**GIVEN ENTRIES:**
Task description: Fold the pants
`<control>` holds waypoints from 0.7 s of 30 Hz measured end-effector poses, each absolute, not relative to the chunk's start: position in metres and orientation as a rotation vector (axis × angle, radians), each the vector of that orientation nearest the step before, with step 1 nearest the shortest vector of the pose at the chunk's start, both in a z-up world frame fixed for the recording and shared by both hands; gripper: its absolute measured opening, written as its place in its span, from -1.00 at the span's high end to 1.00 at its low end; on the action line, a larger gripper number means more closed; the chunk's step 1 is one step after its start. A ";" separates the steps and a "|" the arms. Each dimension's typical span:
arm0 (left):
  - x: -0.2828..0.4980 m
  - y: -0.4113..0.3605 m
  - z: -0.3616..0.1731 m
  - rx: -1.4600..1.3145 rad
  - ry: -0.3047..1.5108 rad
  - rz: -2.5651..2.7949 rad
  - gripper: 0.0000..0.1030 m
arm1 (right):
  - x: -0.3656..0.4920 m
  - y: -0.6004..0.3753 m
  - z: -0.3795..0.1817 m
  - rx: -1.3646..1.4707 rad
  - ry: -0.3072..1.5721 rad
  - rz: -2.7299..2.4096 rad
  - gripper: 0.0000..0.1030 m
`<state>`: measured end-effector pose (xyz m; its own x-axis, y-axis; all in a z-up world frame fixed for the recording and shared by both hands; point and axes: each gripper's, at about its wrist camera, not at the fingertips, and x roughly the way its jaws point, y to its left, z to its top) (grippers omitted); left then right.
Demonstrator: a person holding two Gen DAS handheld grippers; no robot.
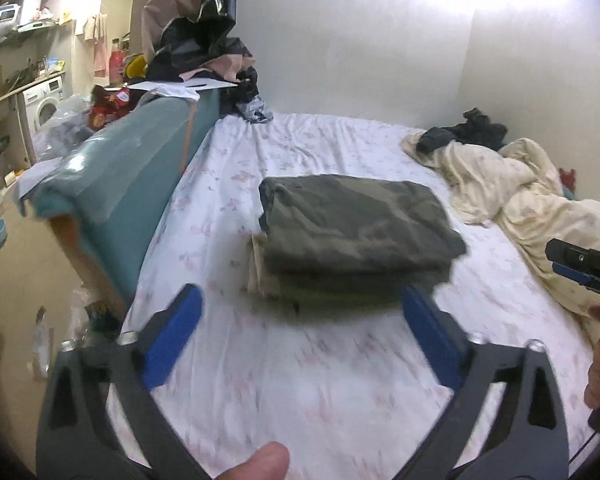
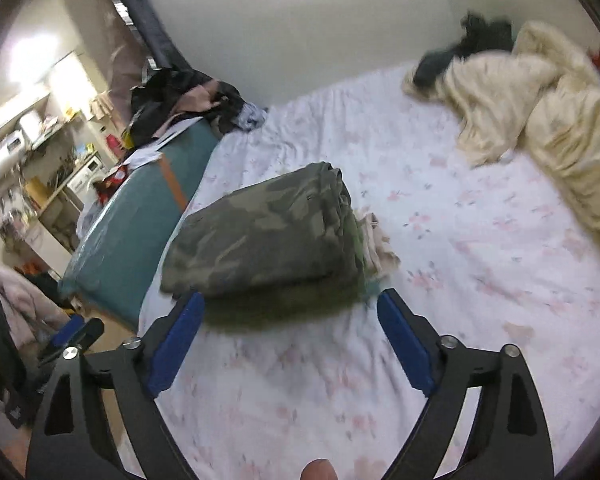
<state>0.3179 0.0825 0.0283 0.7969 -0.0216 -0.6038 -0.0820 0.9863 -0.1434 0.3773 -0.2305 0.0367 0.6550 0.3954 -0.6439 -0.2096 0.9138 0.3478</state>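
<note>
The camouflage pants lie folded into a thick rectangle on the bed sheet; a pale pocket lining sticks out at one side. They also show in the right wrist view. My left gripper is open and empty, just in front of the bundle. My right gripper is open and empty, its tips at the bundle's near edge. The right gripper's tip shows at the right edge of the left wrist view; the left gripper's tip shows low on the left in the right wrist view.
A crumpled cream blanket with dark clothes lies at the bed's far right. A teal headboard runs along the left side, with a heap of dark clothing on its end. The wall is behind.
</note>
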 end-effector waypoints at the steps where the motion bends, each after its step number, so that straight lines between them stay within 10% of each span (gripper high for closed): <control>1: 0.299 0.080 0.034 -0.174 0.636 0.032 -0.99 | 0.358 -0.229 0.043 0.234 0.762 0.344 -0.89; 21: 0.010 0.042 0.071 -0.139 0.531 0.065 -0.99 | 0.027 -0.203 0.084 0.052 0.572 0.246 -1.00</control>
<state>0.0098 0.0418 0.0709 0.8607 0.0258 -0.5085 -0.0979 0.9885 -0.1155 0.0266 -0.2027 0.0838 0.8122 0.2452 -0.5293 -0.2162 0.9693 0.1172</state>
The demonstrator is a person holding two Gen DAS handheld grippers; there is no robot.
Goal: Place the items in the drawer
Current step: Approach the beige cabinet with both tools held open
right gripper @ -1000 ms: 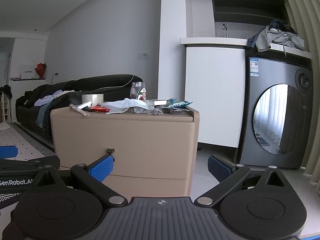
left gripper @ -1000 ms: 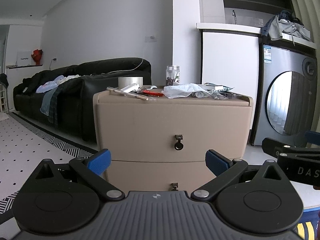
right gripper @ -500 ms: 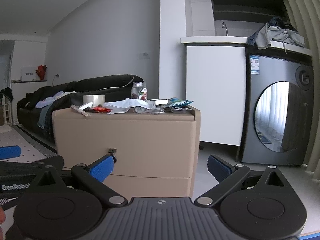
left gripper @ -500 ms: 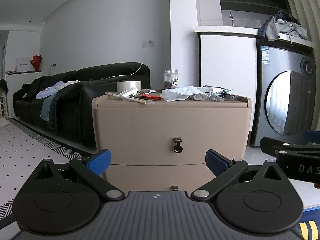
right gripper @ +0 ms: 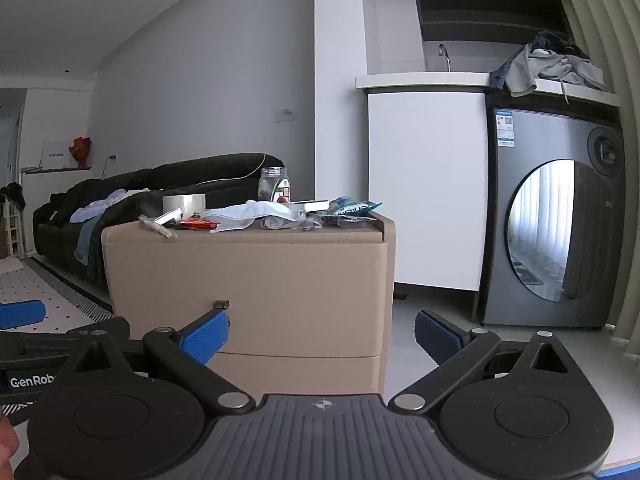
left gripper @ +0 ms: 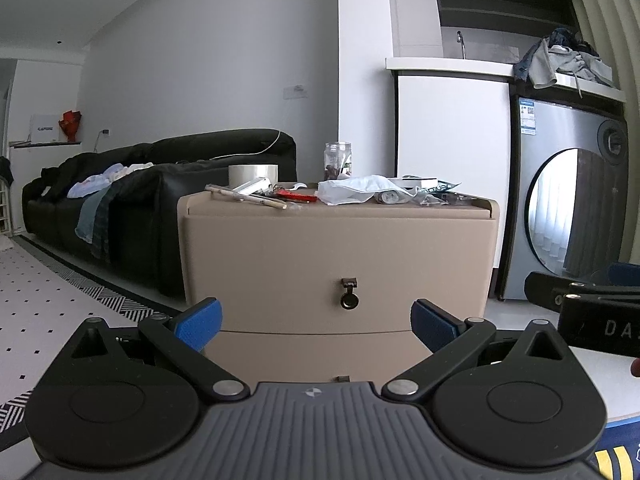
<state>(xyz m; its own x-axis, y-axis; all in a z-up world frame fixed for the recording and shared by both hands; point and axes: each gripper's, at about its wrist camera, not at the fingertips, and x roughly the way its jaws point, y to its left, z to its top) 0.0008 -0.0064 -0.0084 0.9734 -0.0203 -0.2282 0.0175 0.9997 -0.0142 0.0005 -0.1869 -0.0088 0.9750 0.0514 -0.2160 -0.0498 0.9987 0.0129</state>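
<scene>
Both my grippers are spread wide and empty, facing the beige cabinet.

My left gripper (left gripper: 316,326) hangs in front of the cabinet (left gripper: 336,256), jaws apart, with the ring pull (left gripper: 349,300) of the upper drawer (left gripper: 280,276) framed between the blue pads; the drawer is shut. My right gripper (right gripper: 320,334) is likewise wide open and holds nothing, aimed at the cabinet's right corner. The items lie on the cabinet top: a tape roll (left gripper: 253,174) at the back left, sticks (left gripper: 246,197) at the front left edge, a red packet (left gripper: 298,197), a crumpled white bag (left gripper: 354,190), a glass jar (left gripper: 338,160) behind them, and a teal wrapper (right gripper: 354,208) at the right.
</scene>
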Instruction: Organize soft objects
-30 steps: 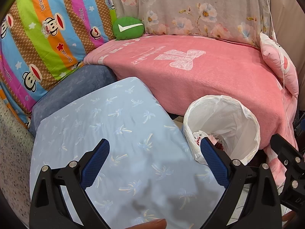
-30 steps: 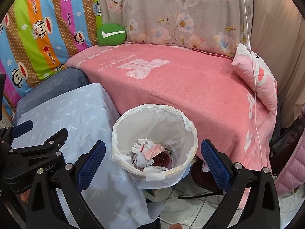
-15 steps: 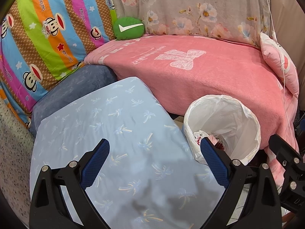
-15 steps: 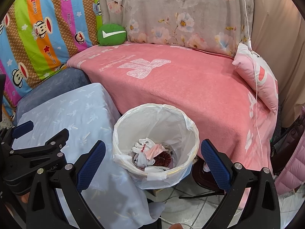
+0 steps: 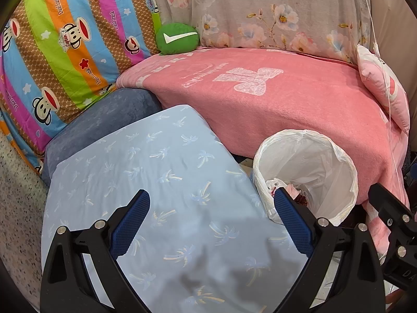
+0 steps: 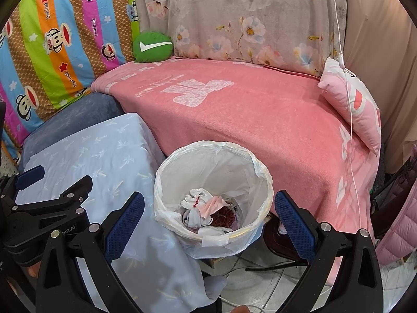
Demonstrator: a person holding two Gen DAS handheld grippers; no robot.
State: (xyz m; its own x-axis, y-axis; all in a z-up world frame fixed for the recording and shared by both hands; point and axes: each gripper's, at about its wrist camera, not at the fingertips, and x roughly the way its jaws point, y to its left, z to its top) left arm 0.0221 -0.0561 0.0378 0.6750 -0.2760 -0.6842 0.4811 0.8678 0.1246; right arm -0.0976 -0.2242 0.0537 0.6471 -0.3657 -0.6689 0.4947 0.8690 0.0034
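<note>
The pink blanket [image 6: 250, 120] lies broad and bare across its middle, open to reach from above. At its far left corner sits a green cushion [image 6: 152, 47]; along its right edge leans a pink pillow [image 6: 351, 104]. A thin white cord [image 6: 349, 120] hangs down across that pillow. The lined bin [image 6: 182, 172] stands against the blanket's near edge, just beside the blue cover [image 5: 146, 172], whose top is bare.
</note>
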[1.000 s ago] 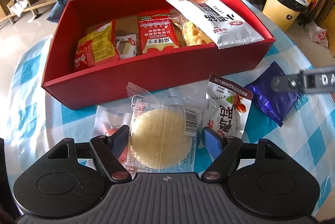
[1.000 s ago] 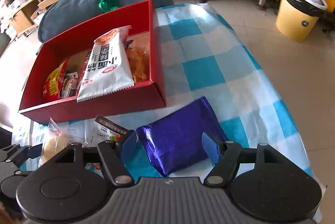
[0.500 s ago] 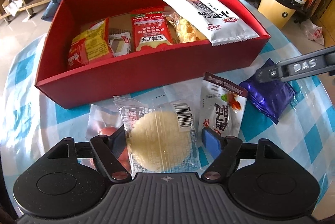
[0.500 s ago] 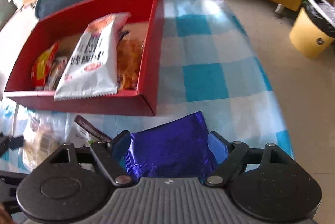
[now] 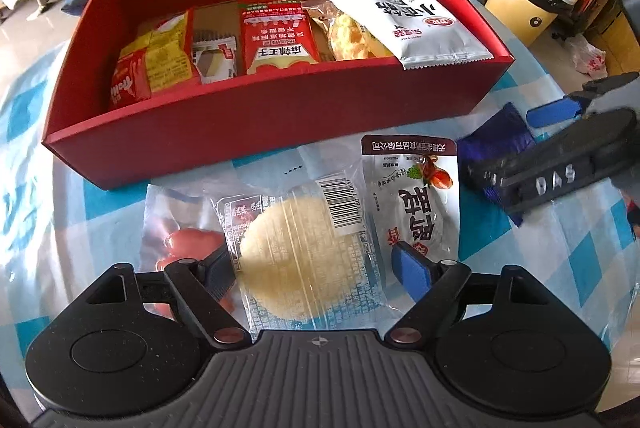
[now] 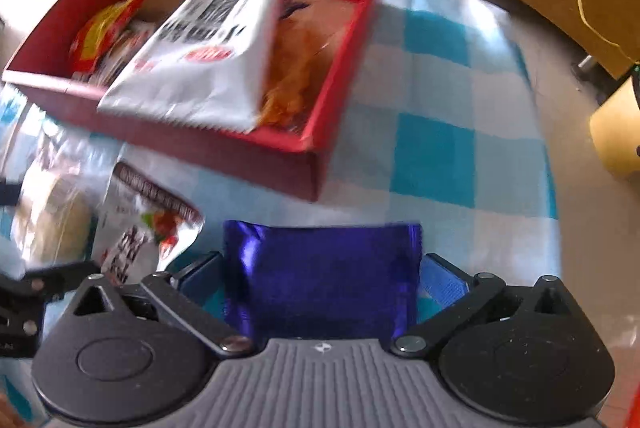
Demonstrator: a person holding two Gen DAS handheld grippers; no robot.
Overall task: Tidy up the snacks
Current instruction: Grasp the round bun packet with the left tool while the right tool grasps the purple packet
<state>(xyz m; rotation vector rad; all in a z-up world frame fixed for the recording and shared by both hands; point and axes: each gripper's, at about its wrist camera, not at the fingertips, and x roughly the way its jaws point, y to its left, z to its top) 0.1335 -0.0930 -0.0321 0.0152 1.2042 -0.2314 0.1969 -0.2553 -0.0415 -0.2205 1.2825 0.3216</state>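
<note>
While the checked tablecloth (image 6: 432, 156) lies bare right of the red box (image 5: 248, 132), the strip before the box's front wall is crowded with packets. One white packet (image 5: 400, 24) overhangs the box's rim. The left gripper (image 5: 316, 270) stands wide around the round cake packet (image 5: 296, 256), pads apart from it. The right gripper (image 6: 320, 278) spreads wide, flanking the purple packet (image 6: 324, 276) near the box's corner.

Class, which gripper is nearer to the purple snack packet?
Right. The right gripper straddles the purple packet; the left gripper sits farther left, around the round cake packet.
</note>
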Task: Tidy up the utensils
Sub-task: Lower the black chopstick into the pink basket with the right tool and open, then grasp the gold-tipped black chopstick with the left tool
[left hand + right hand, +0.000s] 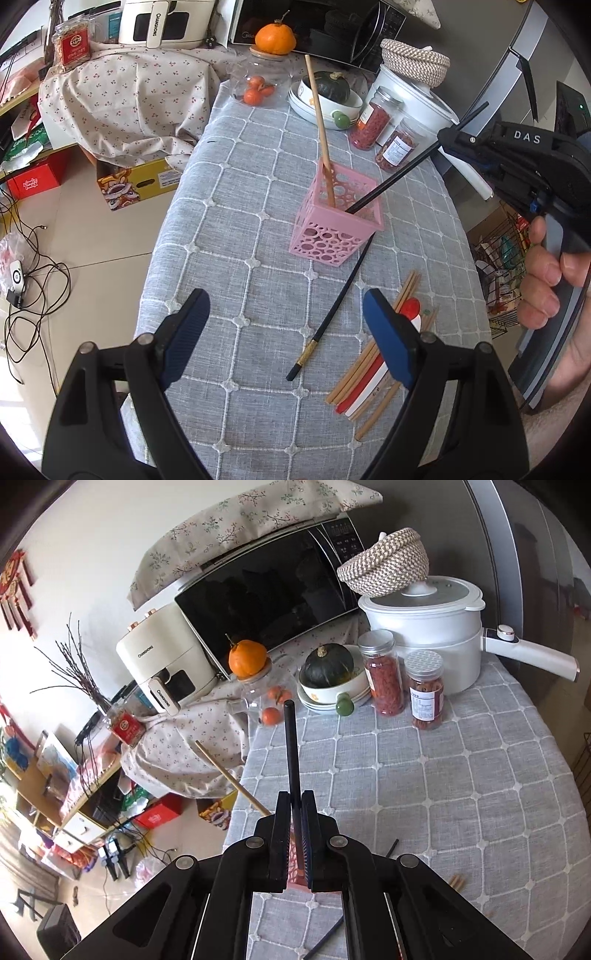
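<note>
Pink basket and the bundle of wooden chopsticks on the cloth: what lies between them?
One black chopstick lies slantwise between the pink basket and the wooden chopsticks, seen in the left wrist view.

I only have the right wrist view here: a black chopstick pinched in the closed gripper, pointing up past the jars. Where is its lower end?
Observer: In the left wrist view the black chopstick slants down from the right gripper with its tip inside the pink holder.
Operator: Anything in the holder already?
Observer: One wooden chopstick stands in its far corner.
Operator: What remains on the table?
Observer: A second black chopstick lies beside the holder; more wooden chopsticks and a red-and-white utensil lie by the open left gripper.
</note>
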`<state>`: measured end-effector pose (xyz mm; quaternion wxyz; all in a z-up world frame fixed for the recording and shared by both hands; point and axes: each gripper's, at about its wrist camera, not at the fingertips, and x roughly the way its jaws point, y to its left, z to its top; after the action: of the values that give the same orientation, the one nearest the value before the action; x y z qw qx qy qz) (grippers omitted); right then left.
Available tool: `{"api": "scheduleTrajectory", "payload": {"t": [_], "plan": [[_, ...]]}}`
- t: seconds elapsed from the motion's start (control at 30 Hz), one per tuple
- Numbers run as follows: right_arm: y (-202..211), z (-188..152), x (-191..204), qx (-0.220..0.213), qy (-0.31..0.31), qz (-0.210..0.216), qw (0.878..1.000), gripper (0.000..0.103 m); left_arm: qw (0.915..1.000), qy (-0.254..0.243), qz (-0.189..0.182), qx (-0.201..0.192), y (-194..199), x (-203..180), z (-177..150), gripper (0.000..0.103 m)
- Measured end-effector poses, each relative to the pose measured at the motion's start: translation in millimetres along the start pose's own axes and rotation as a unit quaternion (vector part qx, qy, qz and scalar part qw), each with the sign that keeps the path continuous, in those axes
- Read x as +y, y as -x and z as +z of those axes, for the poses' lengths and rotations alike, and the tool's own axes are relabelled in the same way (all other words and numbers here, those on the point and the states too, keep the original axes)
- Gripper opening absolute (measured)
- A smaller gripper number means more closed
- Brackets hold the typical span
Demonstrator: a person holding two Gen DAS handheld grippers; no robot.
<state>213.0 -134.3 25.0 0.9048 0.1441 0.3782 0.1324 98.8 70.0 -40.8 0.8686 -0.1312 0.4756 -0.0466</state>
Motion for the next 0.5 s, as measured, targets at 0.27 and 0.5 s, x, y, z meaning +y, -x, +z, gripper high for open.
{"api": "scheduleTrajectory", "payload": {"t": [0.27, 0.5], "plan": [[29.7, 10.8, -10.5, -0.018, -0.013, 0.001, 1.000, 0.028, 0.9995, -0.022, -0.005, 0.022, -10.3, -6.9, -3.3, 0.085], [81.8, 8.0, -27.2, -0.042, -0.003, -0.021, 0.999, 0.052, 0.9981, -0.045, -0.016, 0.039, -18.6, -23.1, -7.2, 0.085]]}}
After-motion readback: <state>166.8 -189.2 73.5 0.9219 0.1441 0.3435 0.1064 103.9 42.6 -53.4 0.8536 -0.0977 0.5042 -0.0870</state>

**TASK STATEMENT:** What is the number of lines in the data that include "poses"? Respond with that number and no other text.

**THE ANSWER:** 3